= EXERCISE DETAILS =
Of all the lines in the entries below, give again exactly those starting at the line containing "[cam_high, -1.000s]" and ending at the line containing "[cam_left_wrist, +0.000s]", both ends included, and no others.
---------------
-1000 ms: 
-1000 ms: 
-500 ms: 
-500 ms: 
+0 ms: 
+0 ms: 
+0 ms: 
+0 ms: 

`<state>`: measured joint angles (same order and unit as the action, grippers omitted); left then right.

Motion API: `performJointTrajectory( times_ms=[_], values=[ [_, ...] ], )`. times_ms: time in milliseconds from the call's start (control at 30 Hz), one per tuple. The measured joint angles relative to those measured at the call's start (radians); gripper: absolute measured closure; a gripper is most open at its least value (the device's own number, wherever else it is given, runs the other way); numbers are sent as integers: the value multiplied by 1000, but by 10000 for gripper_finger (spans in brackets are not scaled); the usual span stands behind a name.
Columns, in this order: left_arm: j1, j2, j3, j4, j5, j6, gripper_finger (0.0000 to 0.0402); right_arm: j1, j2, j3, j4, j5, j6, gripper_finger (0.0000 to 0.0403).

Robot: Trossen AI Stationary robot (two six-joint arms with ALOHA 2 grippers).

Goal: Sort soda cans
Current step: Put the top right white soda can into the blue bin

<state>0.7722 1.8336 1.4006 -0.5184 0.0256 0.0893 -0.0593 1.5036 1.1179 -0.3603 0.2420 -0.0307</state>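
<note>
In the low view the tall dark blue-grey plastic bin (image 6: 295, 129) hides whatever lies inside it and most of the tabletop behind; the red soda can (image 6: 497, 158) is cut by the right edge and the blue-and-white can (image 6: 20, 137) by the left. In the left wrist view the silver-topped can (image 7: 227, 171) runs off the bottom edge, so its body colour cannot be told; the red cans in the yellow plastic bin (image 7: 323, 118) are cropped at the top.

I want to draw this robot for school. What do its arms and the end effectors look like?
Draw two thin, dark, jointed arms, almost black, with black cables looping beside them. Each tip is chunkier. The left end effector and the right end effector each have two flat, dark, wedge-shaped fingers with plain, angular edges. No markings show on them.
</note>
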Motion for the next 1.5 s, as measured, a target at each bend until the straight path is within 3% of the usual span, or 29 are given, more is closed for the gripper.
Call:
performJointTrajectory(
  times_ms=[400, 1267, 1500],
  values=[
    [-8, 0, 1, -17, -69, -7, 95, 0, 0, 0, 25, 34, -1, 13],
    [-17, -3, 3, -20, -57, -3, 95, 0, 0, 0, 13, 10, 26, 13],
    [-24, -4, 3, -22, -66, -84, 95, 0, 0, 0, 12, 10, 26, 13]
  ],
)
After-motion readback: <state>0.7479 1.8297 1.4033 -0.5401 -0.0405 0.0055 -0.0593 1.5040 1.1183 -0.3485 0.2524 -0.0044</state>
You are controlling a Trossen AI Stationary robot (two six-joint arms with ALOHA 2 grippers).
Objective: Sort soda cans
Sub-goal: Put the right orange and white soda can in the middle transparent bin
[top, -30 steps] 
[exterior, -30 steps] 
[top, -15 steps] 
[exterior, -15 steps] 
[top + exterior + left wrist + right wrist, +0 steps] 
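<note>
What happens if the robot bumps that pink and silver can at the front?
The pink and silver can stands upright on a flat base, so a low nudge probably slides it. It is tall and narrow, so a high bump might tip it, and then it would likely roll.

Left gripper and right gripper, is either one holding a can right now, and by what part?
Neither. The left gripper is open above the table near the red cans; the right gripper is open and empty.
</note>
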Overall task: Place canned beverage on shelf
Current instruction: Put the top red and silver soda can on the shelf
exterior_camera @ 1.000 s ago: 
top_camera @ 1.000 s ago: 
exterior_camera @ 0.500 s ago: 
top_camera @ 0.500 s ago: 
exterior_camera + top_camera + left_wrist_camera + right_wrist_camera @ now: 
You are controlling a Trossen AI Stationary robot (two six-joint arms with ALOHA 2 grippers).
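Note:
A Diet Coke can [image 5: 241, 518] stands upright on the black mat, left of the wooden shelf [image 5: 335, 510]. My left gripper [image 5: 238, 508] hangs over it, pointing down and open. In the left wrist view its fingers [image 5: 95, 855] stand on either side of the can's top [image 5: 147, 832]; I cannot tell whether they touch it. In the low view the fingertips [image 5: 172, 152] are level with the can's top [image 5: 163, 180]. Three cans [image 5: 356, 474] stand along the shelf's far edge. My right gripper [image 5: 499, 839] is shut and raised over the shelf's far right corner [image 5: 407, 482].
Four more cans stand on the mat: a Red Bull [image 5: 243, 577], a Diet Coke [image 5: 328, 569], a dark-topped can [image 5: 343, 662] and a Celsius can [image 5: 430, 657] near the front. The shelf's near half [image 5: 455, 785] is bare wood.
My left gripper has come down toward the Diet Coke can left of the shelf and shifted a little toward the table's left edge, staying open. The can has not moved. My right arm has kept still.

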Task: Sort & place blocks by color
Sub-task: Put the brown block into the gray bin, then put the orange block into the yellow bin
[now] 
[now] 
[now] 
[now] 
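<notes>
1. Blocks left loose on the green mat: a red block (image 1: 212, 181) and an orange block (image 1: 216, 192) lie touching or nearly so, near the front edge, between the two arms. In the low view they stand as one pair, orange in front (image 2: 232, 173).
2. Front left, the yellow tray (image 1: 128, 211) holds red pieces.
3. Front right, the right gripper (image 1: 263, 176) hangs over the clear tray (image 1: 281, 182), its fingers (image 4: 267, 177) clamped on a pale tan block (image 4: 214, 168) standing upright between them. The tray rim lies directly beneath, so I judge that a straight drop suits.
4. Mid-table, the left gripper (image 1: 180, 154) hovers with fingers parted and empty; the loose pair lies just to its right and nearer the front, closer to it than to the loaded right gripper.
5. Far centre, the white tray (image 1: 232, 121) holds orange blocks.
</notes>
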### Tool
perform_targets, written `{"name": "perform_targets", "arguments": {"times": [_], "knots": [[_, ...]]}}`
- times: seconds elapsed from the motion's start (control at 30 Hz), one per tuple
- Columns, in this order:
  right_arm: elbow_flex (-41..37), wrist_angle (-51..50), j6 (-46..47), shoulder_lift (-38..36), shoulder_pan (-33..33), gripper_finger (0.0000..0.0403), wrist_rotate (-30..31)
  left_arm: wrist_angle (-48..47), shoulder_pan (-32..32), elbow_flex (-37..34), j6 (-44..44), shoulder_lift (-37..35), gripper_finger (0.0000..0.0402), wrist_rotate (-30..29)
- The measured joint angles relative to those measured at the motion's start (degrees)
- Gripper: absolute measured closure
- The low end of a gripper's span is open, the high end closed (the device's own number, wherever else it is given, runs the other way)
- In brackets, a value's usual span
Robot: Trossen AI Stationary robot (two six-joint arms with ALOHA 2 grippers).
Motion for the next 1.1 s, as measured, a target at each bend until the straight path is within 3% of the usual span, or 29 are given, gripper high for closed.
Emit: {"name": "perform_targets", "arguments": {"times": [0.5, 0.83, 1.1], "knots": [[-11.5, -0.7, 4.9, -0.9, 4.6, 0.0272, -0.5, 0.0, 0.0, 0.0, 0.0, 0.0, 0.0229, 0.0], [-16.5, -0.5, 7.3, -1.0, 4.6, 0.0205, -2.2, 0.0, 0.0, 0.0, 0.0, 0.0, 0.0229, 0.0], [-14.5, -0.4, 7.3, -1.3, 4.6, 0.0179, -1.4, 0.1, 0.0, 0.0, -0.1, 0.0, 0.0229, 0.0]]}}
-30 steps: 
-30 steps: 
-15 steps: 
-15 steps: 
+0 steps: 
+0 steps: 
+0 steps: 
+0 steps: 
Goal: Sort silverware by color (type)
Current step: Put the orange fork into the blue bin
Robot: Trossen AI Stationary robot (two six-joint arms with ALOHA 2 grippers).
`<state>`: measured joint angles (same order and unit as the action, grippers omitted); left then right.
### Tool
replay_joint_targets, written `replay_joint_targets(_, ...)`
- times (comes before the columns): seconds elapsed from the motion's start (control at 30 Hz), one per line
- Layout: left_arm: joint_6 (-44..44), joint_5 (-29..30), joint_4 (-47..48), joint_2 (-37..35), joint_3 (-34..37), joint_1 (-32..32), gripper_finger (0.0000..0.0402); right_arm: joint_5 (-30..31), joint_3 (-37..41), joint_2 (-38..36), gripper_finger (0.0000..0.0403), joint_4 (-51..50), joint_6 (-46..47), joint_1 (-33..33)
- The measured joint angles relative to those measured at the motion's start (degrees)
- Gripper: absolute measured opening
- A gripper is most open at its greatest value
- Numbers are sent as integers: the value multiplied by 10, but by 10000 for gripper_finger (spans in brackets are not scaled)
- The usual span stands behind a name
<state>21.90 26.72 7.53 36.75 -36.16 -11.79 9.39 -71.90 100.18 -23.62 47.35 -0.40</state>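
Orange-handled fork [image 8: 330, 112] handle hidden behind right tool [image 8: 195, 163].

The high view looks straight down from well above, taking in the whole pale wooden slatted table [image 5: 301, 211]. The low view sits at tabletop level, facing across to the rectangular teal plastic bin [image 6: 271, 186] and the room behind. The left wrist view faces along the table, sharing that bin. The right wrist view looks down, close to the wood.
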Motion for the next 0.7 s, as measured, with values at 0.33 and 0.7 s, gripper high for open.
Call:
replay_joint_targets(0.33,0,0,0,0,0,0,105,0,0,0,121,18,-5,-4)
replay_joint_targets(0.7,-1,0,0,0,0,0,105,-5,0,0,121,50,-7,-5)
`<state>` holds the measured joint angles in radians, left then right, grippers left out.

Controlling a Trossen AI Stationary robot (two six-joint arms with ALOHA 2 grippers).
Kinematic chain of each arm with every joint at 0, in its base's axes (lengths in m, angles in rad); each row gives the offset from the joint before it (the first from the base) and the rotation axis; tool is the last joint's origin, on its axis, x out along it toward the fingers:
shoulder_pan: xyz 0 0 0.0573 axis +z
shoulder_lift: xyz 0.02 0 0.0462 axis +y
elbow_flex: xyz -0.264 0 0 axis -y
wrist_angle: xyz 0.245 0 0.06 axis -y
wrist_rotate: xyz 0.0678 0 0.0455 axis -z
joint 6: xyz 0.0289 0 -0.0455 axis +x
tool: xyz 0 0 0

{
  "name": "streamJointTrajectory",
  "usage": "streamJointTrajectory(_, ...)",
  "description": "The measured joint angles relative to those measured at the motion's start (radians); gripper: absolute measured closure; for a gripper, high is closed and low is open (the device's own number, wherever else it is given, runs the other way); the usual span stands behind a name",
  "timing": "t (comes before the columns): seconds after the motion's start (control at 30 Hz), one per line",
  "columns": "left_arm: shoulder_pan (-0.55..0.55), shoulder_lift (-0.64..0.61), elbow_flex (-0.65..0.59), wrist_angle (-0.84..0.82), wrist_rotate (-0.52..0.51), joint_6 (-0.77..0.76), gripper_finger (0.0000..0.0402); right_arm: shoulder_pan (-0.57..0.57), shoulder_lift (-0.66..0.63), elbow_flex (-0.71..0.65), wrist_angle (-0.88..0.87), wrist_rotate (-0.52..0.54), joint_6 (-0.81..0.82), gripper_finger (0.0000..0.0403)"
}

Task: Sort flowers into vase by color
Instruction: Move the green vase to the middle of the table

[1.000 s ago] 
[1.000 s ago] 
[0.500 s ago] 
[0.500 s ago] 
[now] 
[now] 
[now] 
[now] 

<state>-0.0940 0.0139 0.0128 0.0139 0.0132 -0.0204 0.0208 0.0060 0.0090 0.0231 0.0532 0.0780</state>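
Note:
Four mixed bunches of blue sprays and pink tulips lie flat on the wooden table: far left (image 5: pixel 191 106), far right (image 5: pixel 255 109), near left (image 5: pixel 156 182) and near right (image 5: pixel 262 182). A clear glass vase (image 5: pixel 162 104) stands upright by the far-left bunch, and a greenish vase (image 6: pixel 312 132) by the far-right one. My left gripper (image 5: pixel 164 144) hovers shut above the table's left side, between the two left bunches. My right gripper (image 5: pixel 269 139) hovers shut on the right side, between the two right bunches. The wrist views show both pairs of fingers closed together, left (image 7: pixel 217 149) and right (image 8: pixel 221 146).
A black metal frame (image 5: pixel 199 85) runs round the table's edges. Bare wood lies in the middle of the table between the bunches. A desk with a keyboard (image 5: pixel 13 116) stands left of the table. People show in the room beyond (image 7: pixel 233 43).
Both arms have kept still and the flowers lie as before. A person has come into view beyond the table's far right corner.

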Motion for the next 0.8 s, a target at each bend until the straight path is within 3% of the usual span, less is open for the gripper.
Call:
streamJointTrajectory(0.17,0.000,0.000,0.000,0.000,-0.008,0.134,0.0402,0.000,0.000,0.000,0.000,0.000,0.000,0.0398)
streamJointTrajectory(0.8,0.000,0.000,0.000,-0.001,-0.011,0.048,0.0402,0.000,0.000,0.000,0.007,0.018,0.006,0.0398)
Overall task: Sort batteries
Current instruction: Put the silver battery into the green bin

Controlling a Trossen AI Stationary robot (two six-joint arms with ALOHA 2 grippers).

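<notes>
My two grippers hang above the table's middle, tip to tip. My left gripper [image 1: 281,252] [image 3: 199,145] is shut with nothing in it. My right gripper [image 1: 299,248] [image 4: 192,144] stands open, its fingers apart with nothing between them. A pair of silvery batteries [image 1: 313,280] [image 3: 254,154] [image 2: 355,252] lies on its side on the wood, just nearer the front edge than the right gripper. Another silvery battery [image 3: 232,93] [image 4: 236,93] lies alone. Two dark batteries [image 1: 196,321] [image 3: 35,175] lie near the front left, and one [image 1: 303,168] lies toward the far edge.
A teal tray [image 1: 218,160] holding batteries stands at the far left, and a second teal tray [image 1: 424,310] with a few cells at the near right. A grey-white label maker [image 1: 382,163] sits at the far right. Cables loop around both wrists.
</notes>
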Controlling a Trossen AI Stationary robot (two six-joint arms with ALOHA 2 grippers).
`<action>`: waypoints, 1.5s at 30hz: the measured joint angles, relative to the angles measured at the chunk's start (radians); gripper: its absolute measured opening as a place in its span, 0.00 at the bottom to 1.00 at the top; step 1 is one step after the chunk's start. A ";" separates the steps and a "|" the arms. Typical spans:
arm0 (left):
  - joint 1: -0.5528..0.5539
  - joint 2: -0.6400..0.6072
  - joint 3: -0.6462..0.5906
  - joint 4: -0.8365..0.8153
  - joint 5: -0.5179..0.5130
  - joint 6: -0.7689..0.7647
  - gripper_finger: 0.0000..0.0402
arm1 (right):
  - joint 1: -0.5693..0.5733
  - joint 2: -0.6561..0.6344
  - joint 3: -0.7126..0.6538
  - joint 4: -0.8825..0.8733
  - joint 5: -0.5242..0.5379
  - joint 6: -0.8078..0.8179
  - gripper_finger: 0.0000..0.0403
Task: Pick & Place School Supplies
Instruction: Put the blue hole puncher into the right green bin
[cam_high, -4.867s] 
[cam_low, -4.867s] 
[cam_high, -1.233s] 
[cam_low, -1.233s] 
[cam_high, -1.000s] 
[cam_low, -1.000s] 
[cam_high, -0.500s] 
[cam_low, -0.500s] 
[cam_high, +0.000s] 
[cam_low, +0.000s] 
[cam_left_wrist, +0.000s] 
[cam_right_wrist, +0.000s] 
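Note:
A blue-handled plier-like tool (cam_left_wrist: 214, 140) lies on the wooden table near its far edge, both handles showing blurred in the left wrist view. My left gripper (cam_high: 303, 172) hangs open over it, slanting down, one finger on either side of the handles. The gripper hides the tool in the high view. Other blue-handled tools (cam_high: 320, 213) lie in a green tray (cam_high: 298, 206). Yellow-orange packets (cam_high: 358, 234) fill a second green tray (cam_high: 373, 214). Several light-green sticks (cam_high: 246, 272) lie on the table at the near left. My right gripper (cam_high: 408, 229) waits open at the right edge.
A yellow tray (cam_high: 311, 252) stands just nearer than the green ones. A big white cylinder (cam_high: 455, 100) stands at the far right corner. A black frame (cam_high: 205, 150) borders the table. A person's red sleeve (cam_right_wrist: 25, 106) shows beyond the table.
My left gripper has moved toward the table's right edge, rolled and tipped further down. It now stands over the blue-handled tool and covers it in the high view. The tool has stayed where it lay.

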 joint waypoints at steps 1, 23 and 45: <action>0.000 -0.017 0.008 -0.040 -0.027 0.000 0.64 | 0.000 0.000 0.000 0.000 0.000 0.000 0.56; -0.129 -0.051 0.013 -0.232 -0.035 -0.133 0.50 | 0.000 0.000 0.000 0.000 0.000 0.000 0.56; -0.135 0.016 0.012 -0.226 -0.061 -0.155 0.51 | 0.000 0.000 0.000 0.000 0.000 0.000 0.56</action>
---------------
= WRITTEN RESPONSE =
[cam_high, -1.000s] 
[cam_low, -1.000s] 
[cam_high, -0.500s] 
[cam_low, -0.500s] 
[cam_high, +0.000s] 
[cam_low, +0.000s] 
[cam_left_wrist, +0.000s] 

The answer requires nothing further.